The only evidence that tangentially placed Pena in New York on June 15th was Facebook. His profile page listed him as a resident of the Bronx, and he'd posted some pictures of himself in June. While it was an unorthodox choice for submission as part of a federal application, many DREAMers had sent in posts to prove residency. But Pena's posts didn't include an identifiable landmark, and in any case, Jessica Greenberg, an attorney at the African Services Committee in Harlem who took on Pena's case, was wary of resorting to social media. Posts could be altered, which the federal government was, of course, aware of.
Plus, the standards for the June 15th evidence were higher than the rest of the application. The Department of Homeland Security was accepting affidavits, or letters, from people like employers, clergy, and former teachers attesting that the applicant had worked for them, or attended their church, or sat in their classroom in the States. But the government was not accepting affidavits for the June 15th date, to insure that immigrants who had left the country before the change in policy wouldn't return to take advantage of the new opportunity. So even though Pena's boss had offered to write him a letter, it wouldn't do him any good.
The fact that an escape from Pena's undocumented netherworld had materialized, and yet remained inaccessible was, in his words, "crazy making." It had never been easy to get through his days doing non-union construction jobs, but after he reached an impasse on his DACA application it became more painful. "You have this feeling that your life is never going anywhere," he says, "even when you're working seven days week and working really hard." Pena would get texts in the evening summoning him to a site at 5 AM the next morning; then, for 12 to 14 hours he would carry 80 pounds of concrete on his back and stir cement under a hot sun. At one point he'd seen an out from the job he'd come to loathe: Pena is a self-taught technology whiz and the owner of a rug cleaning company approached him about running IT for the small business. But when the man had discovered Pena didn't have a social security number, he withdrew the offer.
Greenberg encouraged Pena to keep mulling over his whereabouts around the time of the President's announcement "Don't worry about June 15 -- look at the month of June," she wrote him in an email. "Try to recount what you were doing." Pena racked his brain and kept coming up short. He did, however, take steps so that if he were to find that elusive receipt, he could apply for DACA right away. One of the program requirements for those without a high school diploma is to have a GED or proof that you are working towards one; in January of 2013, he quit construction work and enrolled in GED Plus in the Bronx. Pena wasn't the only DACA-eligible immigrant who was spurred to resume his education: Enrollment in GED classes skyrocketed to the point where New York City Council Speaker Christine Quinn asked for an additional allocation of $13 million to make sure programs could accommodate the influx of students.
Pena also started compulsively hoarding receipts for documentation purposes, finally opened that bank account, and took out a credit card. It might not make a difference to his DACA application, but if broader immigration reform passed, he wasn't going to miss out because he lacked some slippery slips of paper.
The bipartisan Senate bill, which was introduced in April, in fact set a lower bar for proving residency than the DACA application demanded.

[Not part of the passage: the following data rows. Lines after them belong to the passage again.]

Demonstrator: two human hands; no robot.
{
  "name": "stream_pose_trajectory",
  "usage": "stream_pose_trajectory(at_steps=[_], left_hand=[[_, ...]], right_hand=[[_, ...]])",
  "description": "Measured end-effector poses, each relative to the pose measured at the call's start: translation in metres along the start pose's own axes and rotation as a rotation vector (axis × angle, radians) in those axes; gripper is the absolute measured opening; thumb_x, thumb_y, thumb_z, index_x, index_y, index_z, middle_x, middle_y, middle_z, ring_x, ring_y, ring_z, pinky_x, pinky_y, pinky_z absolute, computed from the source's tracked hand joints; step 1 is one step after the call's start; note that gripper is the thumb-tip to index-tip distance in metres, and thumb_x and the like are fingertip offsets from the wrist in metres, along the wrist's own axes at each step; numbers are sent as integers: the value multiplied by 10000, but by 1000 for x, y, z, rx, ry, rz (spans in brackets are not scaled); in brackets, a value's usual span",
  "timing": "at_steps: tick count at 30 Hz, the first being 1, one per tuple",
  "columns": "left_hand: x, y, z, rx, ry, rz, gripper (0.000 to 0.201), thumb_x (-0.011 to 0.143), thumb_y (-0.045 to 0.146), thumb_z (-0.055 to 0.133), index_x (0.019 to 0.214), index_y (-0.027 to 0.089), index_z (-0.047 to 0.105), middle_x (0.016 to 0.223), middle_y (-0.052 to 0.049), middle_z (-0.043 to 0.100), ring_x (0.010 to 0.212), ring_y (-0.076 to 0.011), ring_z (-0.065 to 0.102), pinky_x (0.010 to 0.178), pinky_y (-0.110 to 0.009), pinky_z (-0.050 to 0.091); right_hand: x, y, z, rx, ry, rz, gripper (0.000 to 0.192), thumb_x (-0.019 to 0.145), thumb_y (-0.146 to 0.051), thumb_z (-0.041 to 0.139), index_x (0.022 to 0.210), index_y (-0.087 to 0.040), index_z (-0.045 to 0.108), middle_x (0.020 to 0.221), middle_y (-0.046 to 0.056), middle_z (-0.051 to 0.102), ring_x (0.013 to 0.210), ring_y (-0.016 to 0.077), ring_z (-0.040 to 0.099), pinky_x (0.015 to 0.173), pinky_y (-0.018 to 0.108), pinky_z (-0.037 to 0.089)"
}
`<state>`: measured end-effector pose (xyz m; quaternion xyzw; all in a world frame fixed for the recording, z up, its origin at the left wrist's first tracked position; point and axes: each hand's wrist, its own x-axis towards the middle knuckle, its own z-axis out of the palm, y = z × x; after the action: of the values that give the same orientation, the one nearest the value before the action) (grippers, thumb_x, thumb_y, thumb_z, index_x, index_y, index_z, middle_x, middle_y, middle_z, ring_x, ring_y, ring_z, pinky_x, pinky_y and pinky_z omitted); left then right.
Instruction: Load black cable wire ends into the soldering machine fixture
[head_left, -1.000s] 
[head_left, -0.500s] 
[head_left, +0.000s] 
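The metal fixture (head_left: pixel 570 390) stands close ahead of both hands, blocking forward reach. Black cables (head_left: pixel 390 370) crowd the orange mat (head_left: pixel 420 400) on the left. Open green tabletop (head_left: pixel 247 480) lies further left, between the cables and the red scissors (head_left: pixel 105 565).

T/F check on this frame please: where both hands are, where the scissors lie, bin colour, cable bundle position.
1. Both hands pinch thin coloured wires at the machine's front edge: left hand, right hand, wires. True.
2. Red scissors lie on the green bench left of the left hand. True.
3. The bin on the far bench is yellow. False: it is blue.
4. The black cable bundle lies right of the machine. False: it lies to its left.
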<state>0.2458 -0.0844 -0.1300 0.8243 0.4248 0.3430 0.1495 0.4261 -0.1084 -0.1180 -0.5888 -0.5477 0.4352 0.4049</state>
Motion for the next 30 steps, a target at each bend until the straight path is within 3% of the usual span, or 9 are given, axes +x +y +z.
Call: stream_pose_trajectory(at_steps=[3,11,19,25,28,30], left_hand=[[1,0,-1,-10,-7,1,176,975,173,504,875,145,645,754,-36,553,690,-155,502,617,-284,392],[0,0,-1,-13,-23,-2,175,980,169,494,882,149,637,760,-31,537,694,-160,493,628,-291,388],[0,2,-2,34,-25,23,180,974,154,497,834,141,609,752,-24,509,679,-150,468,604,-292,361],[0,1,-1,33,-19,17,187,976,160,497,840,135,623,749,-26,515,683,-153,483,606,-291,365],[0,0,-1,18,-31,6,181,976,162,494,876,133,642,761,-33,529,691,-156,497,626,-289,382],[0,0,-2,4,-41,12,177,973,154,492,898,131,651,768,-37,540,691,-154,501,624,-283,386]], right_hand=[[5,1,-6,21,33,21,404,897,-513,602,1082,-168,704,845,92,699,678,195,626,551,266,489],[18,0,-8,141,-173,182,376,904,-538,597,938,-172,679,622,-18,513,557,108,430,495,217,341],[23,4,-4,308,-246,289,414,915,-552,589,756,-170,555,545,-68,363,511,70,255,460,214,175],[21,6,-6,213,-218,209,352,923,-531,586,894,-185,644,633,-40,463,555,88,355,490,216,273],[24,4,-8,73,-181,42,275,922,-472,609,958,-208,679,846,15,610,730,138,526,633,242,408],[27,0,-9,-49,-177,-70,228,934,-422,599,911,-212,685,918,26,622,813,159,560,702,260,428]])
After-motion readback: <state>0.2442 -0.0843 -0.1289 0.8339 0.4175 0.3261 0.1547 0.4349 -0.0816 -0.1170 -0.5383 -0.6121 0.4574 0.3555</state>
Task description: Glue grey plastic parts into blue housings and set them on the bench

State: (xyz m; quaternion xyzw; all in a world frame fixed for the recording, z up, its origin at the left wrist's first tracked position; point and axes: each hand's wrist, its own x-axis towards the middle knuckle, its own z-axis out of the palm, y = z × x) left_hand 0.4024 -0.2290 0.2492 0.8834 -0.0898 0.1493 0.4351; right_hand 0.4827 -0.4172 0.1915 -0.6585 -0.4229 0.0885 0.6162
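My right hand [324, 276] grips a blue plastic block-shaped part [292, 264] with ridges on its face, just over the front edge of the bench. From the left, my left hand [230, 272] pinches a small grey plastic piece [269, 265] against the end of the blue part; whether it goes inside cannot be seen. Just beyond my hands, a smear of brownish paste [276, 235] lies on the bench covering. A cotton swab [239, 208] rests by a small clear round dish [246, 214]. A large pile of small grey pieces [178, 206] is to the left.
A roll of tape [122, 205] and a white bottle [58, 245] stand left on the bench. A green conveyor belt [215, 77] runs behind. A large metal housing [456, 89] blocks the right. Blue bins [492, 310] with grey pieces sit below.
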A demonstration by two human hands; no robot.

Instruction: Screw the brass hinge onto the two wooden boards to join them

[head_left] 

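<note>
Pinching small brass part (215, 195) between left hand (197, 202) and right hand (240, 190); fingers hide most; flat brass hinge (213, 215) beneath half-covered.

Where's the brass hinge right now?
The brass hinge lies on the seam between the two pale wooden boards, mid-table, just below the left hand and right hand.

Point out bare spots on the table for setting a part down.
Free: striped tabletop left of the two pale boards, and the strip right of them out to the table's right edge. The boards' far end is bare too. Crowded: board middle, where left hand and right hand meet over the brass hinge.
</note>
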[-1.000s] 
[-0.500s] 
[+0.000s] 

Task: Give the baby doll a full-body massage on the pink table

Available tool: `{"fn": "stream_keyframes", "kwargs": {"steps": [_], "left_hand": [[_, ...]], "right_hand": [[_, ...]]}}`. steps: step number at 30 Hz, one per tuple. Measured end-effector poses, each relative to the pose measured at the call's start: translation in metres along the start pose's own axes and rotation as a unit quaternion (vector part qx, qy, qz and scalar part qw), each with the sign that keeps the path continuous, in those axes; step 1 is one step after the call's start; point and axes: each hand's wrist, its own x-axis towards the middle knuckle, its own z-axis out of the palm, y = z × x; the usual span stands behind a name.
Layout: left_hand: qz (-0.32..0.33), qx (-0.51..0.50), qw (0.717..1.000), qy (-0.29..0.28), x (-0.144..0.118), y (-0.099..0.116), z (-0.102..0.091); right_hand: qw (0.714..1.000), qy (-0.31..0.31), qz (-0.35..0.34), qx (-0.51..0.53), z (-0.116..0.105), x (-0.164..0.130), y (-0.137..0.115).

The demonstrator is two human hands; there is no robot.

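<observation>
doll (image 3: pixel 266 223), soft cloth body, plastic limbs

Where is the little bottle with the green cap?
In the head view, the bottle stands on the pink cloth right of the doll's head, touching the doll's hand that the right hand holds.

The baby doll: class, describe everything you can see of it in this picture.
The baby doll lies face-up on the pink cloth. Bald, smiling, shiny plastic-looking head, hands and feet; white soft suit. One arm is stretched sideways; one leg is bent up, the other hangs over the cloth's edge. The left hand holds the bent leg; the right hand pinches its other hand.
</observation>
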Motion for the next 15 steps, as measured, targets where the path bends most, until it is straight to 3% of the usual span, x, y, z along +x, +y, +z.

It required just one piece of evidence showing residency before December 31, 2011. Pena wouldn't have any trouble passing muster. But there was no assurance that the requirement would be part of the bill, or--for that matter--that the bill would become law.
As it turned out, Pena's fate didn't hinge on the upcoming Washington debate. After queries from this reporter and Pena, Greenberg reviewed his application again and thought of an unexplored angle. Pena had said he hadn't been to the doctor, but what about his daughter? He remembered that he had in fact taken her for a checkup on June 18th. "I don't know where my head was," he said afterwards. "I just didn't think of it." Records corroborated Pena had been present at the pediatrician's office on nine occasions, including that seminal June date. Just around the time the Senate bill was announced, Pena put his DACA application in the mail, along with the $465 fee.
While his approval hasn't yet come through, Pena already felt his world expanding. He was on the verge of testing out of the GED program and planned to enroll in community college to become a licensed practical nurse. And then there were the non-professional opportunities that would come with legal residency. He hadn't been on a plane since he'd come to the United States from the Dominican Republic; he longed to travel there, and see cities like Sao Paolo, which he'd glimpsed in a documentary. "When I get on a plane," he says, "I honestly think I'm going to cry."
The DACA program won't lead to citizenship. It provides temporary work authorization and reprieve from deportation in two-year increments. Signs were, though, that with conservatives like House Whip Rep. Eric Cantor (R-Va.) coming out in favor of the DREAM Act, a version of it would become law, either as a stand-alone bill or as part of comprehensive immigration reform. With his years as an undocumented immigrant appearing to come to a close, Pena regarded the period philosophically. He felt fortunate not just to have met the mix of requirements for DACA, but also for the perspective living in the shadows had provided. "When people say they could never do a minimum wage job at MacDonald's, that it's too hard, I think, really?" says Pena. "I've seen and done a lot worse. You learn a lot, going through what I went through. You learn how brutal it can be."